• _WHAT TO WORK ON_
Would you reproduce each line below exactly, leaving every picture out?

• _PROVIDED MATERIAL_
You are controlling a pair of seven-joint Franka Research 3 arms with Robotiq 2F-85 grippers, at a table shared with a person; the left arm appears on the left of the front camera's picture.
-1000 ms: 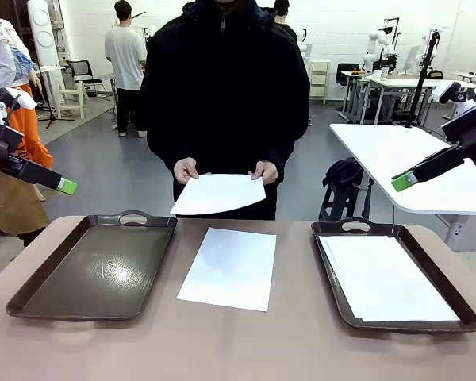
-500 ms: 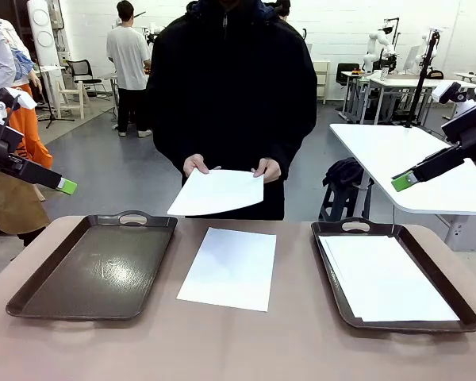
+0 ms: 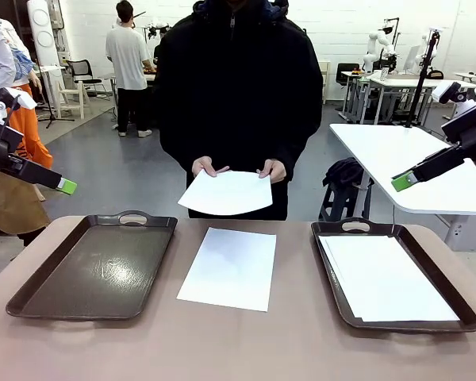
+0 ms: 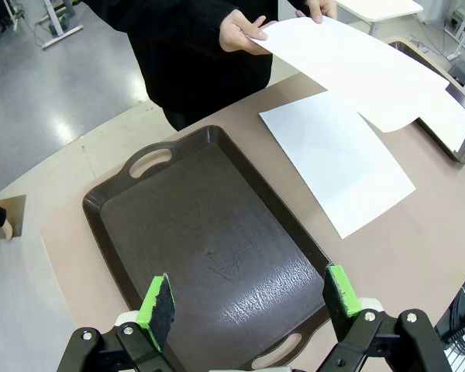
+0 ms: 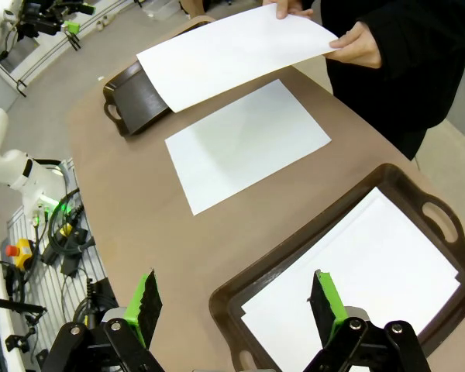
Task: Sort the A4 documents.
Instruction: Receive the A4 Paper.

• _SOLUTION BELOW_
You are controlling a pair of seven-joint Franka Research 3 arms with Robotiq 2F-85 grippers, at a table shared with a person; the left arm appears on the left of the front camera's picture.
-1000 ms: 
-500 ms: 
+0 ms: 
+0 ms: 
+0 ms: 
Task: Sort the A4 documents.
Instruction: Receive the A4 Paper.

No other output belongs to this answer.